PROBLEM. Retype every line below precisely as it appears.

SOURCE MATERIAL.
++++
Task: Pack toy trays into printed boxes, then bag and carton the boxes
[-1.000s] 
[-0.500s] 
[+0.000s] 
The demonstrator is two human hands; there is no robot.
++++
TASK SOLUTION.
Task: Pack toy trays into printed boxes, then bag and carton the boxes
[-1.000s] 
[-0.500s] 
[+0.000s] 
The demonstrator is two human hands; there is no robot.

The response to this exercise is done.